Hi,
I'm experiencing crash when running some simple aggregate Impala queries.
This might turn out to be just memory allocation problem, but thought I
would ask.
As an example, I running:
select employee_record.zip as zip , min(employee_record.yearly_gross) as
min_salary, max(employee_record.yearly_gross) as max_salary from
employee_record group by employee_record.zip;
over a test test consisting of 44M records.

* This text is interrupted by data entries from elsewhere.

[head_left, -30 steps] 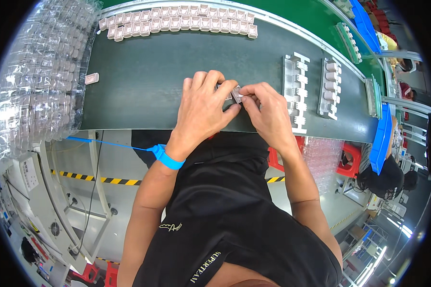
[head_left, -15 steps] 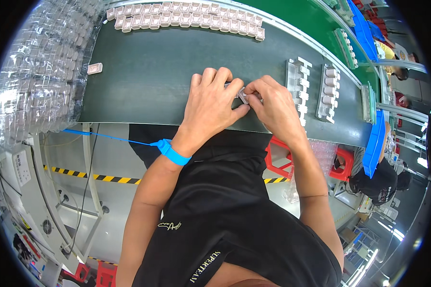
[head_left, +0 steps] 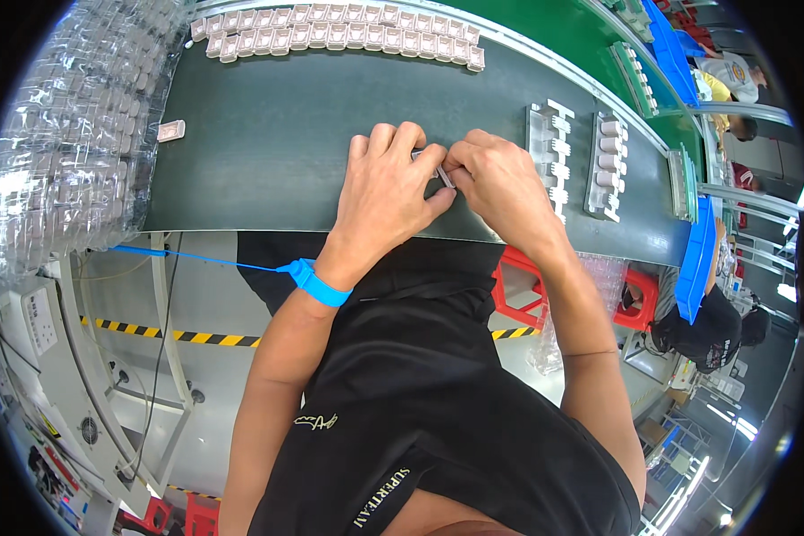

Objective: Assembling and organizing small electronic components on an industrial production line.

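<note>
A small pale plastic piece sits between my two hands at the near side of the dark green work mat. My left hand is closed on it from the left, fingers bent and thumb at its near end. From the right, my right hand pinches at the same piece with curled fingers, which cover most of it. A blue strap with a cord is round my left wrist. Two pale pinkish rows of small tray-shaped parts stand along the far edge. One similar part lies alone at the left.
Right of my hands stand a clear holder with white toothed parts and another with pale cylindrical parts. Stacked clear plastic trays flank the mat's left. A blue bin and a seated co-worker are at the right.
My right hand has rolled over, its fingertips now higher and further over the piece. The left hand keeps its grip. The whole view has shifted slightly.
</note>
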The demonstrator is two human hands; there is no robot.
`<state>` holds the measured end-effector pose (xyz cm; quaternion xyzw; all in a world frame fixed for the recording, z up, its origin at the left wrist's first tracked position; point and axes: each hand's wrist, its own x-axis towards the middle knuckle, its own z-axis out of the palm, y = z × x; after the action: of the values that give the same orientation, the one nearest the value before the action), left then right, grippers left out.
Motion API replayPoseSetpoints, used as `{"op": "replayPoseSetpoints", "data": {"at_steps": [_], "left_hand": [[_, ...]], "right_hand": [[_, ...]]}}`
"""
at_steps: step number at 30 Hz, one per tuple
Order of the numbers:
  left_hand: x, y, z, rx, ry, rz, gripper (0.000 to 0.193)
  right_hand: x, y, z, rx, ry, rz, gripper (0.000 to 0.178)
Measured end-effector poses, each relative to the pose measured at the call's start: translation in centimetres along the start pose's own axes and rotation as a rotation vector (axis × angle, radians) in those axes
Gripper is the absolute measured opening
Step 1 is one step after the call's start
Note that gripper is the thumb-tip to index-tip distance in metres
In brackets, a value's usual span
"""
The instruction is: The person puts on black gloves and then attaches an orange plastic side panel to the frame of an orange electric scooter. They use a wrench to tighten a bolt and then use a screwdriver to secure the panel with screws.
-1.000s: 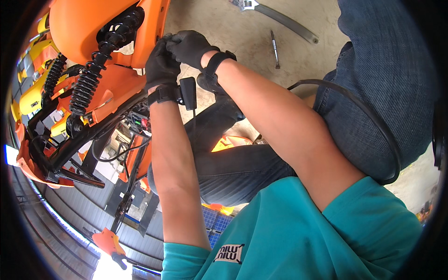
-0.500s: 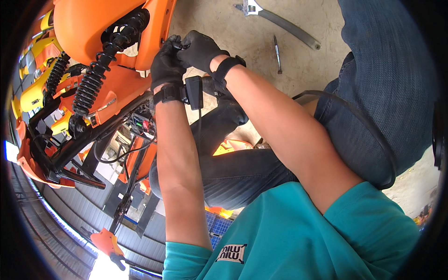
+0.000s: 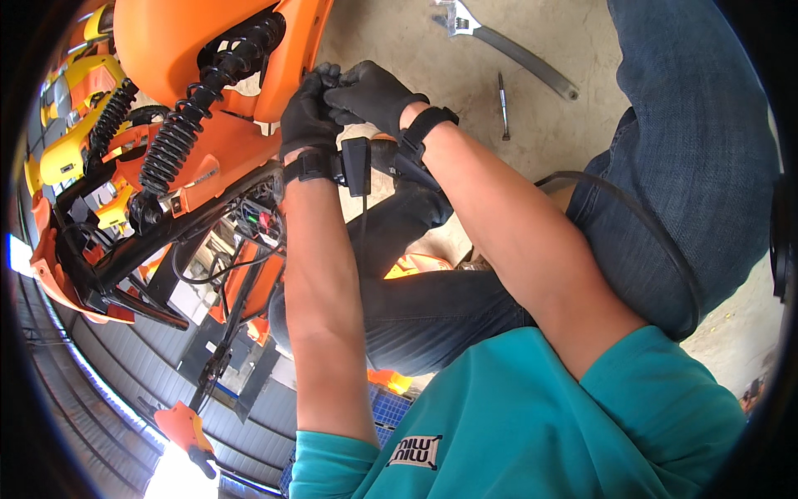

These are simulated data
approximating gross salary by zip.
This is on a test 3 node cluster on EC2 spun up by whirr per the
instructions at
http://blog.cloudera.com/blog/2013/02/from-zero-to-impala-in-minutes/
Although I can do select count against the set successfully, I receive the
following for the aggregate
Unknown Exception : [Errno 104] Connection reset by peer
Query aborted, unable to fetch data
[Not connected]
when running in impala-shell.
When I examine nohup.out for impala:
Plan Fragment 1
RANDOM
STREAM DATA SINK
EXCHANGE ID: 2
UNPARTITIONED
AGGREGATE
OUTPUT: MIN(employee_record.yearly_gross),
MAX(employee_record.yearly_gross)
GROUP BY: employee_record.zip
TUPLE IDS: 1
SCAN HDFS table=default.employee_record #partitions=1 size=1.33GB (0)
TUPLE IDS: 0
13/03/14 04:44:10 WARN hdfs.DomainSocketFactory: error creating DomainSocket
java.net.ConnectException: connect(2) error: No such file or directory when
trying to connect to '/var/run/hadoop-hdfs/dn.50010'
at org.apache.hadoop.net.unix.DomainSocket.connect0(Native Method)
at
org.apache.hadoop.net.unix.DomainSocket.connect(DomainSocket.java:234)
at
org.apache.hadoop.hdfs.DomainSocketFactory.create(DomainSocketFactory.java:116)
at
org.apache.hadoop.hdfs.DFSInputStream.getBlockReader(DFSInputStream.java:947)
at
org.apache.hadoop.hdfs.DFSInputStream.blockSeekTo(DFSInputStream.java:471)
at
org.apache.hadoop.hdfs.DFSInputStream.readWithStrategy(DFSInputStream.java:662)
at
org.apache.hadoop.hdfs.DFSInputStream.read(DFSInputStream.java:713)
at
org.apache.hadoop.fs.FSDataInputStream.read(FSDataInputStream.java:123)
#
# A fatal error has been detected by the Java Runtime Environment:
#
# SIGILL (0x4) at pc=0x00007f9d5b6d25ac, pid=31684, tid=140313778509568
#
# JRE version: 6.0_24-b24
# Java VM: OpenJDK 64-Bit Server VM (20.0-b12 mixed mode linux-amd64
compressed oops)
# Derivative: IcedTea6 1.11.3
# Distribution: CentOS release 6.2 (Final), package
rhel-1.48.1.11.3.el6_2-x86_64
# Problematic frame:
# C 0x00007f9d5b6d25ac
#
# An error report file with more information is saved as:
# /home/users/impala/hs_err_pid31684.log
Suggestions?
C